- **Task brief**: Retype the material so that each line matches the original exactly.

+ + + + +

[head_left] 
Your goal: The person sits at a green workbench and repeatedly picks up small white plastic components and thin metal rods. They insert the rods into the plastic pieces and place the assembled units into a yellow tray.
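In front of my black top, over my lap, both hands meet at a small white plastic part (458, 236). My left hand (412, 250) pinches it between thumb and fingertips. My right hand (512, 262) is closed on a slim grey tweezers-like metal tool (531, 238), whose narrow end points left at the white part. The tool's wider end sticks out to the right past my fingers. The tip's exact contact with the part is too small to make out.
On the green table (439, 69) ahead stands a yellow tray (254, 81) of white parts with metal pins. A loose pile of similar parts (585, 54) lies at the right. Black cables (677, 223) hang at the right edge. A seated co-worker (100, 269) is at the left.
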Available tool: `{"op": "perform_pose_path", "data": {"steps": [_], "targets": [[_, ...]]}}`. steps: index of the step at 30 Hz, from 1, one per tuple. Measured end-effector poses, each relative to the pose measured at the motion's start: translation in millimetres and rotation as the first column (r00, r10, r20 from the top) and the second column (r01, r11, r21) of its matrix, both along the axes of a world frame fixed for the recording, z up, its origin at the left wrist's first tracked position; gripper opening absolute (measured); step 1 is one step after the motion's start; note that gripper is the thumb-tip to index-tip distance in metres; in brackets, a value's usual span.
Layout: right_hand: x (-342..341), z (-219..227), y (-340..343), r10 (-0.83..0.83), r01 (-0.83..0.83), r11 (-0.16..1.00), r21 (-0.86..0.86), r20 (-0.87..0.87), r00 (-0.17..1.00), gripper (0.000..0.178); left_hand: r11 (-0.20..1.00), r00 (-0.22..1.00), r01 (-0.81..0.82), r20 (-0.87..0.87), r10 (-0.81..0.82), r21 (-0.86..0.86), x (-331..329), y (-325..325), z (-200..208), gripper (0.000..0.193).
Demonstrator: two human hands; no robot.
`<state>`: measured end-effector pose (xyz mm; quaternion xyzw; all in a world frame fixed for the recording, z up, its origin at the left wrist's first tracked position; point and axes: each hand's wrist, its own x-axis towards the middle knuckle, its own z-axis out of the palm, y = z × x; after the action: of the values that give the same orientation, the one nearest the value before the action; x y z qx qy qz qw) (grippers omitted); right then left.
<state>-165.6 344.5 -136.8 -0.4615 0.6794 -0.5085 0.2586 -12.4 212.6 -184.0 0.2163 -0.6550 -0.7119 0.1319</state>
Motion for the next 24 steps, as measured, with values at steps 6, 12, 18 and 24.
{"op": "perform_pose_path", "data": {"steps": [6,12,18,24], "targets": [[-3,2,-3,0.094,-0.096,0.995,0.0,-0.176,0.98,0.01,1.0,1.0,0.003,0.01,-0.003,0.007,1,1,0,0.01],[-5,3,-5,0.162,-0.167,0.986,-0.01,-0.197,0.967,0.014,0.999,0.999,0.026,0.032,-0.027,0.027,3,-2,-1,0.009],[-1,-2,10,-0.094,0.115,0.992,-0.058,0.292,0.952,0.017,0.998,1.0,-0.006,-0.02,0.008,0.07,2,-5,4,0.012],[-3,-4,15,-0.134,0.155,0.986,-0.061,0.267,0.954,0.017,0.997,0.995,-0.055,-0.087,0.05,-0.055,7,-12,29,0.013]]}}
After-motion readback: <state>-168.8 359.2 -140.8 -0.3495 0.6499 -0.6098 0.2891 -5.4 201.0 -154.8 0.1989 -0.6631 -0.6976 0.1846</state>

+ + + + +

- **Your solution**:
[head_left] 
Your goal: The person sits at a green workbench and repeatedly picks up small white plastic components and thin metal rods. They insert the rods into the plastic pieces and place the assembled units into a yellow tray.
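In front of my black top, over my lap, both hands meet at a small white plastic part (458, 236). My left hand (412, 250) pinches it between thumb and fingertips. My right hand (512, 262) is closed on a slim grey tweezers-like metal tool (531, 238), whose narrow end points left at the white part. The tool's wider end sticks out to the right past my fingers. The tip's exact contact with the part is too small to make out.
On the green table (439, 69) ahead stands a yellow tray (254, 81) of white parts with metal pins. A loose pile of similar parts (585, 54) lies at the right. Black cables (677, 223) hang at the right edge. A seated co-worker (100, 269) is at the left.
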Available tool: `{"op": "perform_pose_path", "data": {"steps": [_], "targets": [[_, ...]]}}`. steps: index of the step at 30 Hz, from 1, one per tuple. Measured end-effector poses, each relative to the pose measured at the motion's start: translation in millimetres and rotation as the first column (r00, r10, r20 from the top) and the second column (r01, r11, r21) of its matrix, both along the axes of a world frame fixed for the recording, z up, its origin at the left wrist's first tracked position; gripper opening absolute (measured); step 1 is one step after the motion's start; note that gripper is the thumb-tip to index-tip distance in metres; in brackets, a value's usual span.
Layout: right_hand: x (-342..341), z (-219..227), y (-340..343), r10 (-0.83..0.83), r01 (-0.83..0.83), r11 (-0.16..1.00), r21 (-0.86..0.86), r20 (-0.87..0.87), r00 (-0.17..1.00), gripper (0.000..0.178); left_hand: r11 (-0.20..1.00), r00 (-0.22..1.00), r01 (-0.81..0.82), r20 (-0.87..0.87), r10 (-0.81..0.82), r21 (-0.86..0.86), x (-331..329), y (-325..325), z (-200..208), gripper (0.000..0.193).
Demonstrator: two human hands; no robot.
`<state>`: measured end-effector pose (xyz mm; quaternion xyzw; all in a world frame fixed for the recording, z up, its origin at the left wrist's first tracked position; point and axes: each hand's wrist, its own x-axis towards the middle knuckle, its own z-axis out of the palm, y = z × x; after the action: of the values that give the same orientation, the one nearest the value before the action; x y z qx qy qz qw) (grippers omitted); right then left.
<state>-165.6 344.5 -136.8 -0.4615 0.6794 -0.5085 0.2586 -12.4 212.6 -184.0 0.2163 -0.6550 -0.7119 0.1319</state>
Motion for the next 24 steps, as measured, with values at steps 6, 12, 18 and 24.
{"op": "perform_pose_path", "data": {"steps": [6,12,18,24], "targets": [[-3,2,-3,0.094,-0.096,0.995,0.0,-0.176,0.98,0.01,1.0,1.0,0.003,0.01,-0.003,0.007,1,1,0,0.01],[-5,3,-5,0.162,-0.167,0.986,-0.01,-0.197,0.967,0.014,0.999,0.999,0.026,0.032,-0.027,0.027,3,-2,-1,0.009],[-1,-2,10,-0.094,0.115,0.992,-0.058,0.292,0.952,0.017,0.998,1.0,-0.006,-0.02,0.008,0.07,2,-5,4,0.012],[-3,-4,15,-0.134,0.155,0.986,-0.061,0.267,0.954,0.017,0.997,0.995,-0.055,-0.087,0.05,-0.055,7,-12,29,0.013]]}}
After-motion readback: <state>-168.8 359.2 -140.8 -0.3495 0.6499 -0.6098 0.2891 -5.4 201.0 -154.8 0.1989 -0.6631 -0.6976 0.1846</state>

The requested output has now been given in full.